The task – Without the pictures, write the listing out again exactly as it appears.
____
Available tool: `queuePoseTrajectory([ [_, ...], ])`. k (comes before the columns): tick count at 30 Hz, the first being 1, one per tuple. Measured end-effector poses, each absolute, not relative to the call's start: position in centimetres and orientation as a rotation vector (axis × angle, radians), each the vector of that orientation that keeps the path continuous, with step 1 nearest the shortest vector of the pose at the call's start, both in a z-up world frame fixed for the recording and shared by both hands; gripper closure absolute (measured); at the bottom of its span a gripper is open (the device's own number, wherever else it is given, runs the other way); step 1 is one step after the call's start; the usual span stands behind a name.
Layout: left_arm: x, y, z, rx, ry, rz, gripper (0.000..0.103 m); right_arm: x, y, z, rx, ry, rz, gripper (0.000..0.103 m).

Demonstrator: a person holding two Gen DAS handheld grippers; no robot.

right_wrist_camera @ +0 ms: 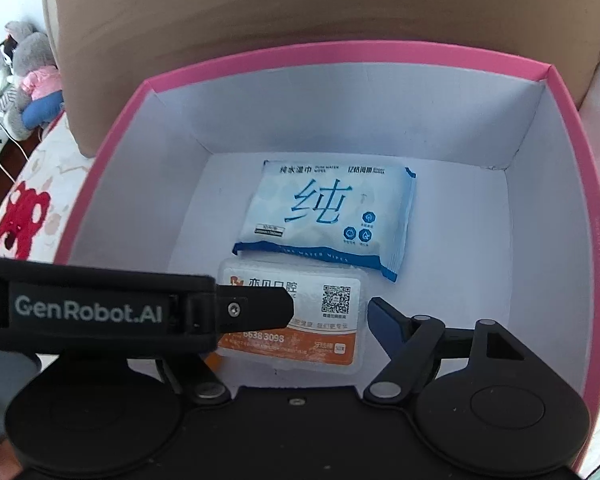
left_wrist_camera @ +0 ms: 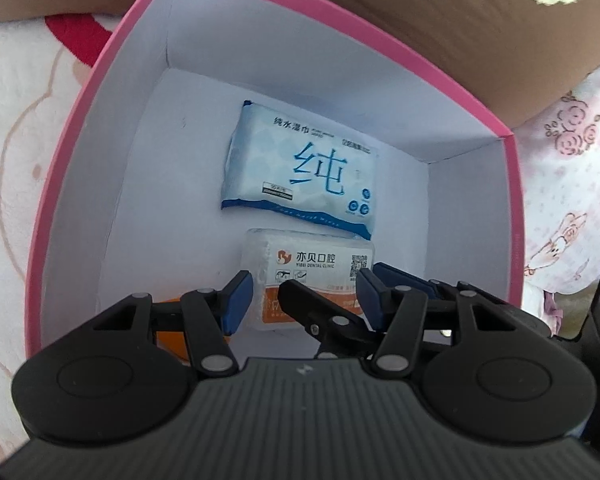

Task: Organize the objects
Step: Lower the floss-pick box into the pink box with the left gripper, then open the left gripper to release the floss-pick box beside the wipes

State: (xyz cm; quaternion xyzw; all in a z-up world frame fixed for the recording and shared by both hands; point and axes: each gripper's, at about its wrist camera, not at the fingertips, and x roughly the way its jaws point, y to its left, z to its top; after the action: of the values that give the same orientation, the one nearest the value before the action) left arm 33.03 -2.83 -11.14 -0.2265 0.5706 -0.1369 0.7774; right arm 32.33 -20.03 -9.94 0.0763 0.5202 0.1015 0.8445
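Observation:
A pink box with white inside walls (left_wrist_camera: 139, 184) (right_wrist_camera: 540, 208) holds two items flat on its floor. A blue-and-white wet wipes pack (left_wrist_camera: 304, 172) (right_wrist_camera: 328, 216) lies toward the far side. A clear dental floss box with an orange label (left_wrist_camera: 308, 280) (right_wrist_camera: 324, 320) lies just in front of it. My left gripper (left_wrist_camera: 304, 300) is open over the floss box, its blue pads on either side and apart from it. My right gripper (right_wrist_camera: 300, 324) is open; its right finger (right_wrist_camera: 384, 324) shows beside the floss box, and the left gripper's body crosses in front and hides its left finger.
The box sits on a pale patterned bedspread (left_wrist_camera: 23, 128) with a red print (right_wrist_camera: 19, 216). A brown cushion (right_wrist_camera: 300, 8) stands behind the box. Plush toys (right_wrist_camera: 31, 76) lie far left. An orange item (left_wrist_camera: 167, 336) shows under my left finger.

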Motion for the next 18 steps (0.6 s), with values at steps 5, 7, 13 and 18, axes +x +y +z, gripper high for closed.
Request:
queuePoseTrajectory([
  [5,33.14,-2.41,-11.96,-0.519,1.262,-0.285,0.048,32.48,-19.64,-10.3,0.139,1.119,0.203,0.025],
  [7,33.19,-2.37,-12.05,-0.522,1.259,-0.28,0.048,32.56,-19.58,-10.29,0.138,1.122,0.194,0.026],
  [13,33.61,-2.39,-11.87,-0.518,1.238,-0.265,0.048,33.16,-19.67,-10.5,0.188,1.13,0.165,0.027],
  [18,33.46,-1.93,-11.84,-0.525,1.24,-0.263,0.046,33.09,-19.88,-10.61,0.214,1.125,0.187,0.027],
])
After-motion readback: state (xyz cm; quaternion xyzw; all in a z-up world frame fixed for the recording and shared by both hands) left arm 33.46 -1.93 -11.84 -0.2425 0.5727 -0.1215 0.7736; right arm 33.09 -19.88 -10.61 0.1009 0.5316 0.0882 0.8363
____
Your solution –
Available tool: `queuePoseTrajectory([ [_, ...], ])`. k (comes before the columns): tick count at 30 Hz, the first being 1, one per tuple. Measured end-effector poses, each absolute, not relative to the call's start: position in centimetres and orientation as a rotation vector (axis × angle, radians), each the vector of that orientation that keeps the path continuous, with step 1 nearest the shortest vector of the pose at the call's start, both in a z-up world frame fixed for the recording and shared by both hands; gripper closure absolute (measured); at the bottom of its span a gripper is open (the device's own number, wherever else it is given, runs the other way); step 1 is one step after the call's start; the usual span stands behind a name.
Layout: left_arm: x, y, z, rx, ry, rz, gripper (0.000..0.103 m); right_arm: x, y, z, rx, ry, rz, gripper (0.000..0.103 m).

Demonstrator: a person holding two Gen DAS handheld grippers; no robot.

right_wrist_camera @ +0 ms: 
left_wrist_camera @ +0 ms: 

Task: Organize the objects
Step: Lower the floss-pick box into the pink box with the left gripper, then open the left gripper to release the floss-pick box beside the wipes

State: (xyz cm; quaternion xyzw; all in a z-up world frame fixed for the recording and shared by both hands; point and axes: each gripper's, at about its wrist camera, not at the fingertips, and x roughly the way its jaws point, y to its left, z to its top; after the action: of the values that give the same orientation, the one nearest the value before the action) left arm 33.03 -2.83 -11.14 -0.2265 0.5706 -0.1369 0.7774; right arm 32.33 -20.03 -9.94 0.0763 0.5202 0.1015 0.8445
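Observation:
A pink box with white inside walls (left_wrist_camera: 139, 184) (right_wrist_camera: 540, 208) holds two items flat on its floor. A blue-and-white wet wipes pack (left_wrist_camera: 304, 172) (right_wrist_camera: 328, 216) lies toward the far side. A clear dental floss box with an orange label (left_wrist_camera: 308, 280) (right_wrist_camera: 324, 320) lies just in front of it. My left gripper (left_wrist_camera: 304, 300) is open over the floss box, its blue pads on either side and apart from it. My right gripper (right_wrist_camera: 300, 324) is open; its right finger (right_wrist_camera: 384, 324) shows beside the floss box, and the left gripper's body crosses in front and hides its left finger.
The box sits on a pale patterned bedspread (left_wrist_camera: 23, 128) with a red print (right_wrist_camera: 19, 216). A brown cushion (right_wrist_camera: 300, 8) stands behind the box. Plush toys (right_wrist_camera: 31, 76) lie far left. An orange item (left_wrist_camera: 167, 336) shows under my left finger.
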
Motion for the next 18 steps (0.6 s), with values at steps 5, 7, 13 and 18, axes +x +y +z, gripper high for closed.
Request:
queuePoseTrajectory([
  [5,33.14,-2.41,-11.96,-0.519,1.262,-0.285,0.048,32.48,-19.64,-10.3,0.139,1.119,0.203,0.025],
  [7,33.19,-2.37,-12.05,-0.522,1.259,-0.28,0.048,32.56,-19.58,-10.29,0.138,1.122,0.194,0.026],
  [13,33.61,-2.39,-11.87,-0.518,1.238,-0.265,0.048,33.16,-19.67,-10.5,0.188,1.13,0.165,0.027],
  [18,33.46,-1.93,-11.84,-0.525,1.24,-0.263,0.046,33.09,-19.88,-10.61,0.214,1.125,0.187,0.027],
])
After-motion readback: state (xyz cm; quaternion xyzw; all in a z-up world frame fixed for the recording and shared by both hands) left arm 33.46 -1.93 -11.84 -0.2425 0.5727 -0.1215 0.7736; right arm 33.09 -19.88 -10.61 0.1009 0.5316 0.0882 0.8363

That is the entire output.